- _Instructions for the task_
Return every line of the data below that includes the string "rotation".

- _Data under study_
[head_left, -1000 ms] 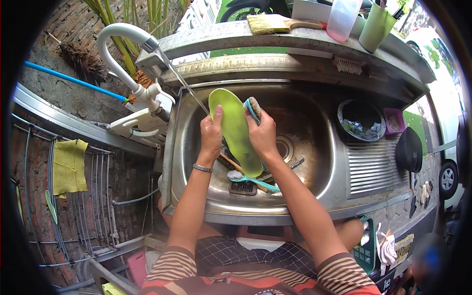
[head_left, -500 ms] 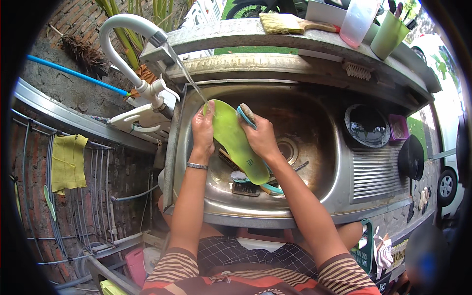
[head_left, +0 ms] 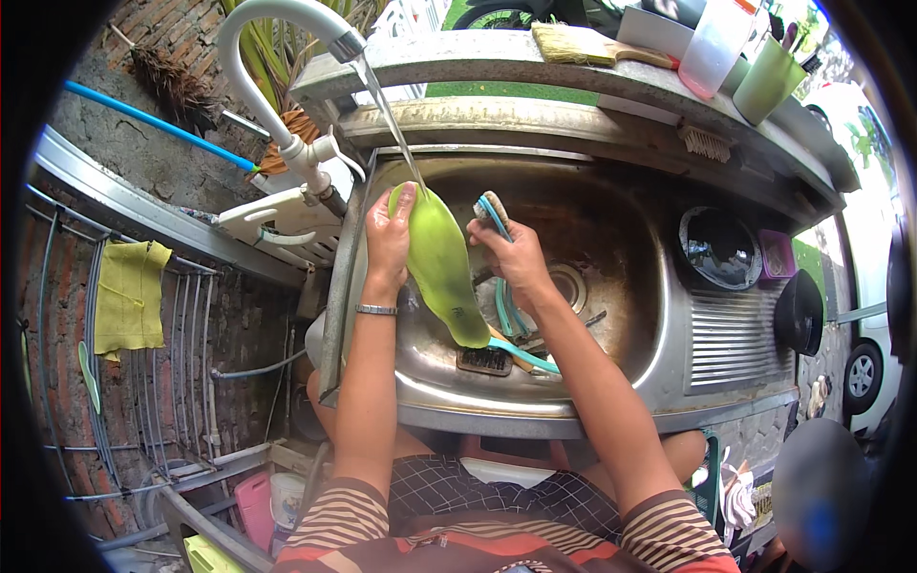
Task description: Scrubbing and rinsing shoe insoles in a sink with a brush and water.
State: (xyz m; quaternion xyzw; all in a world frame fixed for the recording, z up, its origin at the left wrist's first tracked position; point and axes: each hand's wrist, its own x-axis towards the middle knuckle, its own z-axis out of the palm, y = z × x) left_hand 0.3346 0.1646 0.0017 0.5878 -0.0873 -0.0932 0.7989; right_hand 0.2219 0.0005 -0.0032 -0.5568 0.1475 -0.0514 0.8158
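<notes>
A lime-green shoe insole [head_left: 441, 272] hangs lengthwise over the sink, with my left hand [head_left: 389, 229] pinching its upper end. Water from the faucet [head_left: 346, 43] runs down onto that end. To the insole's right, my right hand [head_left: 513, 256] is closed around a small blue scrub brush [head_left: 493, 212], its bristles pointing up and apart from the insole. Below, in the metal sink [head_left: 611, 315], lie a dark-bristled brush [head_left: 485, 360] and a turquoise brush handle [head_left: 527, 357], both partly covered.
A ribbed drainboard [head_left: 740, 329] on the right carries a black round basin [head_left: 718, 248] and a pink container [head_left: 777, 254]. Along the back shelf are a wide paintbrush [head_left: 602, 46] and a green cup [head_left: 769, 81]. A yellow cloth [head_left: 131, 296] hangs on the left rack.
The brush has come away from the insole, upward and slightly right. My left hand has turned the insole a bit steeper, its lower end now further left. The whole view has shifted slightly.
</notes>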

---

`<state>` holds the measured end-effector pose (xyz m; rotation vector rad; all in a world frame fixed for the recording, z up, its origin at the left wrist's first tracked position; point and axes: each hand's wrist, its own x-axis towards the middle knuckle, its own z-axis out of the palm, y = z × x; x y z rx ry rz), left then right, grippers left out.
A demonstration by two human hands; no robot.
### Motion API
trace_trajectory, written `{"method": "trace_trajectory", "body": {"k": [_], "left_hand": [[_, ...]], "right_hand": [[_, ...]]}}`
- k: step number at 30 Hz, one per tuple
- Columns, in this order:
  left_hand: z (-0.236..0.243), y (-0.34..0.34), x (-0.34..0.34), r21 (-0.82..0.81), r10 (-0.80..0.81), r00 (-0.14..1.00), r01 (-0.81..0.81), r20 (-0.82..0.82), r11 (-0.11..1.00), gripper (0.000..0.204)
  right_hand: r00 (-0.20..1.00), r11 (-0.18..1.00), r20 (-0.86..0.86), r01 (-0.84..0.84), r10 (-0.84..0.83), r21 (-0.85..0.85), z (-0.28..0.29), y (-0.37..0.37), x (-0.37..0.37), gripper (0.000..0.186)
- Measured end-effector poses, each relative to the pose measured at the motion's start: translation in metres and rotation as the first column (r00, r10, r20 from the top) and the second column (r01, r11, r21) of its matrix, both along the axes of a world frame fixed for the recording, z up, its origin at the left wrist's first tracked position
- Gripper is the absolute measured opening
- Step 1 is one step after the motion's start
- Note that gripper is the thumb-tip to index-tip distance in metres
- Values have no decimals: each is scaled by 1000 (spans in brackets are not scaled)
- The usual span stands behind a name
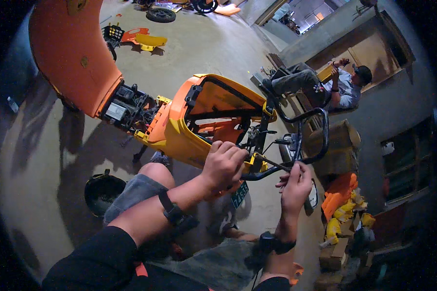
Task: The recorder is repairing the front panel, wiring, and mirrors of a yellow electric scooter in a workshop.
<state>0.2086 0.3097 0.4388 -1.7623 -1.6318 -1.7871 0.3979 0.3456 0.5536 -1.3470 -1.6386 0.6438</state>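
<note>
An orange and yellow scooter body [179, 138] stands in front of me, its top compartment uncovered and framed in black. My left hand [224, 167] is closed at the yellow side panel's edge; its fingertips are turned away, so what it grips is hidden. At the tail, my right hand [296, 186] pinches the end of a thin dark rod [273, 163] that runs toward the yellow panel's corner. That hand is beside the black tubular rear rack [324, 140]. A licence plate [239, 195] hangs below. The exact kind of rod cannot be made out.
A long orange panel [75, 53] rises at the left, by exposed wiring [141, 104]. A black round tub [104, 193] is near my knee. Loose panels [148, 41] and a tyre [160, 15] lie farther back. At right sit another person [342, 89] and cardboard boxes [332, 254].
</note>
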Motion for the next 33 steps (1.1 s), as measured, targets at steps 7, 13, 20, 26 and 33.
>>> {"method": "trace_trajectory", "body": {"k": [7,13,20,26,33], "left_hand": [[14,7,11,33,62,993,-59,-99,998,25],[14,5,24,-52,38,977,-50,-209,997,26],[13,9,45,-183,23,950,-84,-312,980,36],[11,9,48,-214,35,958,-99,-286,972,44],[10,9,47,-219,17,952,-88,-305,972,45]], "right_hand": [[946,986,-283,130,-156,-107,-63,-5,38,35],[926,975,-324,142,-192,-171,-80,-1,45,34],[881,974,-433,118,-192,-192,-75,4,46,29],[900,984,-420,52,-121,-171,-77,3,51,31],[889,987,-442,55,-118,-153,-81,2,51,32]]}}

- _Result for this exercise_
`<state>` holds the measured end-effector pose (xyz m; rotation vector rad; all in a world frame fixed for the recording, z up, its origin at the left wrist's first tracked position; point and axes: each hand's wrist, its own x-axis towards the middle knuckle, its own z-axis out of the palm, y = z × x; x y z rx ry rz), left then right, grippers left out.
- Measured end-effector poses, each relative to the pose measured at the motion's start: translation in metres and rotation as the first column (r00, r10, r20 from the top) and the second column (r01, r11, r21) of its matrix, both along the axes of a world frame fixed for the recording, z up, its origin at the left wrist's first tracked position

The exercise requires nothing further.